Outras alterações encontradas são a hipoplasia de glândulas mamárias, disfunções visuais, nascimento prematuro e retardo mental.
As manifestações otorrinolaringológicas são, em sua maioria, devido a alterações secretórias das glândulas mucosas, as quais podem levar a infecções recorrentes. É freqüente a ocorrência de infecções de vias aéreas superiores e Otites - média, externa e eczematosas de repetição - muitas vezes acompanhadas de hipoacusia neurossensorial. O paciente pode apresentar quadros crônicos como faringite, laringite, disfonia e odinofagia além da rinite atrófica acompanhada de epistaxes e catarros freqüentes (3).
A ocorrência da Rinite Atrófica está relacionada ao distúrbio de secreção das glândulas mucosas, além da associação hereditária com a Displasia Ectodérmica (4, 5, 7). Juntamente com a drenagem e o movimento ciliar deficiente, há retenção de secreções, com posterior desenvolvimento de crostas e odor fétido. A mucosa mostra-se sangrante e ulcerada (4).
A Rinite Atrófica é uma patologia que normalmente se desenvolve na infância tardia (3,6) ou no início da puberdade (4), como relatado em outros casos descritos na literatura (3, 15). Todavia no caso descrito, seu quadro clínico revelou-se pouco tempo após o nascimento, como relatado acima, sendo diagnosticada aos 7 anos.

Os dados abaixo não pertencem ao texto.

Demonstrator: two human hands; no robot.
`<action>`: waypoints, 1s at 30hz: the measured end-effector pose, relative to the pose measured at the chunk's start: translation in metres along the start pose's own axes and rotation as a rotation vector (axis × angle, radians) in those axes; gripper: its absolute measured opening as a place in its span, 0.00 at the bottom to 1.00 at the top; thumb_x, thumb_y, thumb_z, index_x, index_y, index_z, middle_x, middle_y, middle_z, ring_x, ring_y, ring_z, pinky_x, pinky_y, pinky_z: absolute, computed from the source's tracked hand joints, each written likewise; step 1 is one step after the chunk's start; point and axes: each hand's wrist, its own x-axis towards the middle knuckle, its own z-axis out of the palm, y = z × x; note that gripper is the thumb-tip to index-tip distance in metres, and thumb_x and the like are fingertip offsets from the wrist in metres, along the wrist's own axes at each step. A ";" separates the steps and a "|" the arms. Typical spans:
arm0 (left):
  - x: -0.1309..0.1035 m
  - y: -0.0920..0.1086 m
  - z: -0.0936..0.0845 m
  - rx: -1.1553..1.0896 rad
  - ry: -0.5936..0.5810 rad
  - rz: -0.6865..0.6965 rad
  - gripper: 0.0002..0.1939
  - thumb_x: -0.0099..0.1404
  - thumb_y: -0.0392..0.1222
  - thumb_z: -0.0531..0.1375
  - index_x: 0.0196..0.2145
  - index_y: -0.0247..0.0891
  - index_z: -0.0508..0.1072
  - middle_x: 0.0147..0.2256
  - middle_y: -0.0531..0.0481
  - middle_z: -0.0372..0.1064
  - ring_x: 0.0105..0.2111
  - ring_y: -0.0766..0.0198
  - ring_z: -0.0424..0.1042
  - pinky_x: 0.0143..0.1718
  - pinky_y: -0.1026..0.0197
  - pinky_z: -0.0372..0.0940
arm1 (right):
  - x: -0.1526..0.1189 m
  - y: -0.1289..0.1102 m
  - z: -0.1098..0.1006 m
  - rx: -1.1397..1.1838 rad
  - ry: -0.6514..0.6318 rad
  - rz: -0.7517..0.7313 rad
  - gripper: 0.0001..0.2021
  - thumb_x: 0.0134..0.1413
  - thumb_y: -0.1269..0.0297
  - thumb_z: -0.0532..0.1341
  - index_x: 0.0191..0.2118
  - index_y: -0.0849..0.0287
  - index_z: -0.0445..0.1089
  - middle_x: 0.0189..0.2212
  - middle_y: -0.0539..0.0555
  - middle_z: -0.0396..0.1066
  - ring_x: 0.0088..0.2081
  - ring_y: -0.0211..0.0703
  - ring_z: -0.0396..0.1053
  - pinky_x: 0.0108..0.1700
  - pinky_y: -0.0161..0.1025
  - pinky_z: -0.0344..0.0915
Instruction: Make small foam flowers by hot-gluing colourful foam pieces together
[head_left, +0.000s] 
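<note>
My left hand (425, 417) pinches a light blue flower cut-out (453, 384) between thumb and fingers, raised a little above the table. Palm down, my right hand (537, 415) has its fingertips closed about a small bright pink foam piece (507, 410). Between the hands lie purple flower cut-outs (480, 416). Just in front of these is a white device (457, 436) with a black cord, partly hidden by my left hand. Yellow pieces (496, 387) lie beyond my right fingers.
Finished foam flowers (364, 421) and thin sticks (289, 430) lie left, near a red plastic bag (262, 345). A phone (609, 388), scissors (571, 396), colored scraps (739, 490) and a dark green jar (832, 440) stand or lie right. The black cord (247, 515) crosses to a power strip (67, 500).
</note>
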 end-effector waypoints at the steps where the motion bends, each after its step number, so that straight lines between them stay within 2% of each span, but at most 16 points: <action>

O nariz em sela está relacionado ao suprimento sanguíneo inadequado durante o crescimento dos ossos nasais e septais, fato que ocorre devido à reação inflamatória severa encontrada na Rinite Atrófica (6).
Após a descrição dos sinais e sintomas encontrados na Displasia Ectodérmica percebemos que o paciente relatado demonstra grande parte deles, mostrando-se um caso peculiar, já que a doença se apresenta, fenotipicamente, de forma variável em diferentes pessoas (2).
O tratamento utilizado ainda é apenas sintomático, utilizando-se de umidificação e lavagens nasais freqüentes para prevenir o odor e a formação de crostas (3).
CONCLUSÃO
A Rinite Atrófica é uma patologia que está ligada as alterações genéticas e moleculares da Displasia Ectodérmica. Apesar de não coexistir necessariamente em todos os casos de Displasia Ectodérmica, é uma condição que, dentre tantas alterações encontradas na Displasia Ectodérmica, pode ser considerada como uma das queixas predominantes do paciente, como demonstrado nesse relato de caso. Por essa razão, deve ser acompanhada e tratada com atenção pelos otorrinolaringologistas, já que está relacionada a vários casos de complicações infecciosas.